Developed by Arc System Works and released in North America through Akysys Games, Xblaze: Code Embryo is a visual novel prequel to the Blazblue fighting game franchise. Taking place 50 years before the Dark War and 150 years before Calamity Trigger, the first game in the main series, the game follows Touya Kagari, a Japanese high school student who discovers the Power of the Azure and is quickly thrown into a huge series of events, which have him talking with a bunch of different people and factions, both good and evil, all while he tries to retain the innocence of your regular high school student.
From a storytelling standpoint the game is really quite deep. There is a lot going on at the same time and it’s easy to get lost if you’re not somebody who has spent a good amount of time studying Blazblue’s lore. That being said, there is a glossary if you ever get lost and it always remains incredibly well written, even when it delves into cliches or silly asides that are put in as a joke.
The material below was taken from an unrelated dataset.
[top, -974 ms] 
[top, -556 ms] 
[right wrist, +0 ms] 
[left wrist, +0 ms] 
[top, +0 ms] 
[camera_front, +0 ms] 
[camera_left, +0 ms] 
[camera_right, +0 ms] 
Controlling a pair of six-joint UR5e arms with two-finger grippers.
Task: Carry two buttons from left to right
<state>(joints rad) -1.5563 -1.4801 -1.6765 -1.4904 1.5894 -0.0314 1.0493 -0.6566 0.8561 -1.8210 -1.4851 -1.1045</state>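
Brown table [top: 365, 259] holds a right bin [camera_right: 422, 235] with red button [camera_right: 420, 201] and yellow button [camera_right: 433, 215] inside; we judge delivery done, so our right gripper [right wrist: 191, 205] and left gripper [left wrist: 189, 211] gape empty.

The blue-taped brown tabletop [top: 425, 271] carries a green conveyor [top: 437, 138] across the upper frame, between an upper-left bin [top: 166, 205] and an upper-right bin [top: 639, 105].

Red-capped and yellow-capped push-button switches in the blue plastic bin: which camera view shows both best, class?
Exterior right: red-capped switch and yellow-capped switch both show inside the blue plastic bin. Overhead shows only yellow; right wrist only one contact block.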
One thing that makes Xblaze stand out is just how many alternate paths and extra side stories there are in the game. Once you get past a certain point in the game, the floodgates open in terms of possibilities. Based on how you interact with your TOi you’ll experience everything from a gag scene to a scene that expands on a character that didn’t get much screentime in another playthrough to one of the many and various alternate endings in the game. Either way there is a ton of replayability to be had in this game, especially if you’re a die-hard Blazblue fan who wants to see everything.
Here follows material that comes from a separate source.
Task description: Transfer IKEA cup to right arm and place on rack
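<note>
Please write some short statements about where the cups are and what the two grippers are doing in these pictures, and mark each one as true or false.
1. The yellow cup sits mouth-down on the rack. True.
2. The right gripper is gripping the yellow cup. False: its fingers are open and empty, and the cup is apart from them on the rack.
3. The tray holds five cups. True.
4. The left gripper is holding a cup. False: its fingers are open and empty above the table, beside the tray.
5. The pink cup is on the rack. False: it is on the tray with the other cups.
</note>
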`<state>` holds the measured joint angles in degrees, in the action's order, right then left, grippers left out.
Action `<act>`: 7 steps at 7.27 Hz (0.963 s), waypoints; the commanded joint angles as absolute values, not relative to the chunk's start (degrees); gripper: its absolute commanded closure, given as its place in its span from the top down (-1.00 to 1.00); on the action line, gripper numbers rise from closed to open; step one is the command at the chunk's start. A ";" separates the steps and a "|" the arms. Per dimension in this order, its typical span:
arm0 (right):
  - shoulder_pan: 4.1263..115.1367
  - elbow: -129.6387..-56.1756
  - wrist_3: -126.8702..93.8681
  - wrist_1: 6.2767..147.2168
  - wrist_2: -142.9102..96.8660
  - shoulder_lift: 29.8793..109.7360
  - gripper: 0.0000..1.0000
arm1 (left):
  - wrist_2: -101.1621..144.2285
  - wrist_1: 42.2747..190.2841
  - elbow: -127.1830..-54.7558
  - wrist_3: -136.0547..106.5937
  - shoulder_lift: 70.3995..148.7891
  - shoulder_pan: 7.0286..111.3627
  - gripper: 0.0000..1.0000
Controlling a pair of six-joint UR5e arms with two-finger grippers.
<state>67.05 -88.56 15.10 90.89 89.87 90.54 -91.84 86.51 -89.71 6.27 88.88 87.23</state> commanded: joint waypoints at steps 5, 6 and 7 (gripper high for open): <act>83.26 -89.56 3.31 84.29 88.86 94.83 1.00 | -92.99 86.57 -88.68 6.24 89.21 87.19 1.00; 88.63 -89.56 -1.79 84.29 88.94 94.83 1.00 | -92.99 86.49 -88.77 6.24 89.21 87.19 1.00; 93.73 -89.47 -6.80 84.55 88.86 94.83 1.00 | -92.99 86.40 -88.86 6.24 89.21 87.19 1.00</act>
The presentation is also another area in which this game shines, though there are a few hitches here and there. The score is absolutely gorgeous, blending ambient noise with familiar tunes and always fitting the mood no matter what the scene. The graphics, as you can probably tell, are also amazing. Whether on the Vita or the Playstation 3, you’re bound to be drawn in by the super detailed, clean and colorful artwork. There are a ton of variations with the portraits and during action sequences, the game really stands out with dramatic cuts and camera angles to really make you feel engaged. Where I found hitches was in the stability of the game itself. Sometimes the touch controls would freeze up and not function until I restarted, sometimes the game would crash upon booting up and sometimes the text would get jumbled up and I’d have to restart. None of these things happened with enough frequency as to take away from my overall enjoyment of the game, but did happen often enough to warrant mentioning.
If you’re a fan of Blazblue, Xblaze should be a no-brainer. With a phenomenal story, great graphics, an awesome soundtrack, tons of in-jokes and references and more than enough variety in terms of story outcomes, this is bound to make even the most casual Blazblue fan incredibly happy. Even if you don’t know anything about the series it’s still a highly enjoyable visual novel and one worth playing again and again.